Once the line with "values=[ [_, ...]" is found in the entries below, print it and each following line exactly, stopping after the line with "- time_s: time"; print nothing else.

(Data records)
----
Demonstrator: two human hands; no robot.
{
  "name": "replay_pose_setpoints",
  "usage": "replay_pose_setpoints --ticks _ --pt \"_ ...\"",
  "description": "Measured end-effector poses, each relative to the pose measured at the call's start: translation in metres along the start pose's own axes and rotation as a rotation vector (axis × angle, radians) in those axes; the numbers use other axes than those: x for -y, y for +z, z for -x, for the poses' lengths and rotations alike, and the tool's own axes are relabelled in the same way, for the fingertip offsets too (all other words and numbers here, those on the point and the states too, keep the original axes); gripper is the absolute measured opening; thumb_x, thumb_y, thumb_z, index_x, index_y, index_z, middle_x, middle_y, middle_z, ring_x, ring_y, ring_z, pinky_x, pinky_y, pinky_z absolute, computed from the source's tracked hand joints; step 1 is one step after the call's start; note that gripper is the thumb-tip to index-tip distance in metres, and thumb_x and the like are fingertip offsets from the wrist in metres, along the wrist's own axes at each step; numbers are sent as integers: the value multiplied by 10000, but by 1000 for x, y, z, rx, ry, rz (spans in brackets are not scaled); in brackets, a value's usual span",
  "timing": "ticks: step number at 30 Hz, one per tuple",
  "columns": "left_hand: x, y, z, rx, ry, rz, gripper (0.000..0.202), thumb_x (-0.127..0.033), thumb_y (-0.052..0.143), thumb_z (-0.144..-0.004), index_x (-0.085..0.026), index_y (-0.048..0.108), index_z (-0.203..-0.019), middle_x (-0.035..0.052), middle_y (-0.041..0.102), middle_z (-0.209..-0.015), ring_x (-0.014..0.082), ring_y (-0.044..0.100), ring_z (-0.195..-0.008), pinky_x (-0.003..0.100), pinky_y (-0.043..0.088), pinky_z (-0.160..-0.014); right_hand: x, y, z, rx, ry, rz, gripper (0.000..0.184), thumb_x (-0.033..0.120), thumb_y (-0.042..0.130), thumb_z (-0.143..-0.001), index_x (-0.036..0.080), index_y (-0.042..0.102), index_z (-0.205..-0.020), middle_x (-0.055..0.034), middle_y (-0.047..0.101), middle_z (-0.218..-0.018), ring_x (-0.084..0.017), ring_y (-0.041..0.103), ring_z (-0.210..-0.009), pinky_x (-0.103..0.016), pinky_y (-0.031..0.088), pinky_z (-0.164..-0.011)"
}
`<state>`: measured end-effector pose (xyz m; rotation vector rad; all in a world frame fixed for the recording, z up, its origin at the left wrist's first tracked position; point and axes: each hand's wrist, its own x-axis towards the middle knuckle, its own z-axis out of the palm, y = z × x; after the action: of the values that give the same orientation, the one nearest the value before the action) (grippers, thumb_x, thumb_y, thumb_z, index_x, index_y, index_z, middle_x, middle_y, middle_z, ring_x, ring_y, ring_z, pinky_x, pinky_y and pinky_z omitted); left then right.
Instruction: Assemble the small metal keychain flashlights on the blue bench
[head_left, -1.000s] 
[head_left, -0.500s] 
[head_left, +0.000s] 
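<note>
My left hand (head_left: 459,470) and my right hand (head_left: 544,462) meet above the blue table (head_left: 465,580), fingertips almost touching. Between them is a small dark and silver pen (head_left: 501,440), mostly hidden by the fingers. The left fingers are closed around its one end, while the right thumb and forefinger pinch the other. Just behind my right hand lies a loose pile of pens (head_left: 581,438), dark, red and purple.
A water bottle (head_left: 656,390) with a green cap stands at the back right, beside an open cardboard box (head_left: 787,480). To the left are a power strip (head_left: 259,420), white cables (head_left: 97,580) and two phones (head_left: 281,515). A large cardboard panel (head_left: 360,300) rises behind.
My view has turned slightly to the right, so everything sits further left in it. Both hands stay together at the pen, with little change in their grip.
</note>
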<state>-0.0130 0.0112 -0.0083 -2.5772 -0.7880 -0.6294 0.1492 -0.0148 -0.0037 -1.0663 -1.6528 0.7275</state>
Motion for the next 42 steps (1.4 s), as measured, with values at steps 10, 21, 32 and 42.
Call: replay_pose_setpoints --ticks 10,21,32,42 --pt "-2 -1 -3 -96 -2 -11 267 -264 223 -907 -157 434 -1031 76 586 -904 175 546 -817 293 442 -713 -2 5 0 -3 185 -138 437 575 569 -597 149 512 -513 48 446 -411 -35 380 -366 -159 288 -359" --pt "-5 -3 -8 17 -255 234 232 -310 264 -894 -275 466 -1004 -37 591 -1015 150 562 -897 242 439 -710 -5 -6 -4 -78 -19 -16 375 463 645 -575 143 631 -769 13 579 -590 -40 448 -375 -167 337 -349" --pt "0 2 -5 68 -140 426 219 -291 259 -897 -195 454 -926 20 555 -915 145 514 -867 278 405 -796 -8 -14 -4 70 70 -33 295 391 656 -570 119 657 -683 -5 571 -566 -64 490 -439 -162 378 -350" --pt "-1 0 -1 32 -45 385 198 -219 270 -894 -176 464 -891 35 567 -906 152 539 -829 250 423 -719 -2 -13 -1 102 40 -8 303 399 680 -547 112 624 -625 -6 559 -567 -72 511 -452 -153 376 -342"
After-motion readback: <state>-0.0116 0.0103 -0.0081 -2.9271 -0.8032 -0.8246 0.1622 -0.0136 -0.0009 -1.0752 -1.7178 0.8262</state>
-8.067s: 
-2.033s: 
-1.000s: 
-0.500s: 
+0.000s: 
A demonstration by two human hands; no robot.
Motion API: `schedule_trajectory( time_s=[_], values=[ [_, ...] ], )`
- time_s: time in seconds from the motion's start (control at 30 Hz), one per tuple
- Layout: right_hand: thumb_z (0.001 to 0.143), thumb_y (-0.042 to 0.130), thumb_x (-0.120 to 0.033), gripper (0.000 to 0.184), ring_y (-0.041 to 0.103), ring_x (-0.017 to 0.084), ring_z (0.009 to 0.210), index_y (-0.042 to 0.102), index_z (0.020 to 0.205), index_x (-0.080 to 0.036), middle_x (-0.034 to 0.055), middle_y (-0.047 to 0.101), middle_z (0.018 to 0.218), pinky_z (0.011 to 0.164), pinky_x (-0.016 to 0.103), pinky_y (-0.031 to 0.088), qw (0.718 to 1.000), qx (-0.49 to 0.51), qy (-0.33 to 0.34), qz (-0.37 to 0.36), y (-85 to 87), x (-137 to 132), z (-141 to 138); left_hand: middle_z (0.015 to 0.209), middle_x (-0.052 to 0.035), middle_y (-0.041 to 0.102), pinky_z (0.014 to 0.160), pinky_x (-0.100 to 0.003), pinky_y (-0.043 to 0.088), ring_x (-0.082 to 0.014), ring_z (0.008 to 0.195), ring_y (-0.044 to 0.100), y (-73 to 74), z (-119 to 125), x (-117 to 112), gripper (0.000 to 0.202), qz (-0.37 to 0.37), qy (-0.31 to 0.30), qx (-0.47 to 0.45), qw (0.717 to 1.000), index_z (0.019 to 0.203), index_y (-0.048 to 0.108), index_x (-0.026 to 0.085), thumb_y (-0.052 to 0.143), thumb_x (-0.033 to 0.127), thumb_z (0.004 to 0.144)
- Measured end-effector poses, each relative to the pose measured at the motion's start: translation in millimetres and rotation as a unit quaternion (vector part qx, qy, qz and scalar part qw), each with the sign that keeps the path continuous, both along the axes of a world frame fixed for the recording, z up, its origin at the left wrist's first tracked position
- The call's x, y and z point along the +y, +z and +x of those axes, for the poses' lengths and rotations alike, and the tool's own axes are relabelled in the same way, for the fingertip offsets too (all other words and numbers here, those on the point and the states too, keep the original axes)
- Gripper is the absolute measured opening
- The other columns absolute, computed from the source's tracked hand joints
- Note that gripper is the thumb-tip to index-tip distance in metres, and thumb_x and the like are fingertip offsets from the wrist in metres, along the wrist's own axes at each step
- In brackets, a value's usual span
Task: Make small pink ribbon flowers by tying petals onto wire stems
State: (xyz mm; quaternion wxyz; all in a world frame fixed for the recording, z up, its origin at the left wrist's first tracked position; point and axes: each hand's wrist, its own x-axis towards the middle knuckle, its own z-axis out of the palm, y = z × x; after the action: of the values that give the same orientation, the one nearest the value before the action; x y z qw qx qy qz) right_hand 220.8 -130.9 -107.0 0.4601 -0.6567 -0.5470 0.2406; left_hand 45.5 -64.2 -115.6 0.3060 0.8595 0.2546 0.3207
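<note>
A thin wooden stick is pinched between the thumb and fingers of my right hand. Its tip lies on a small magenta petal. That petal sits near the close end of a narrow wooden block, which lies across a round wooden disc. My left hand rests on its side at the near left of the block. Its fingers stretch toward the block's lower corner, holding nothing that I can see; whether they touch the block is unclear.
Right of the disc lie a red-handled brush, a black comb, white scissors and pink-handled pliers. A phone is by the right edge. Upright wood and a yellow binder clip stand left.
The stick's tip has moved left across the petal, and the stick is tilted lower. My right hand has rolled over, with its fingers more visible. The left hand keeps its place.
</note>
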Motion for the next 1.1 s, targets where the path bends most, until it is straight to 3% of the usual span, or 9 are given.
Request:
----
(Output for this task)
Motion API: `schedule_trajectory( time_s=[_], values=[ [_, ...] ], )`
- time_s: time in seconds from the motion's start (control at 30 Hz), one per tuple

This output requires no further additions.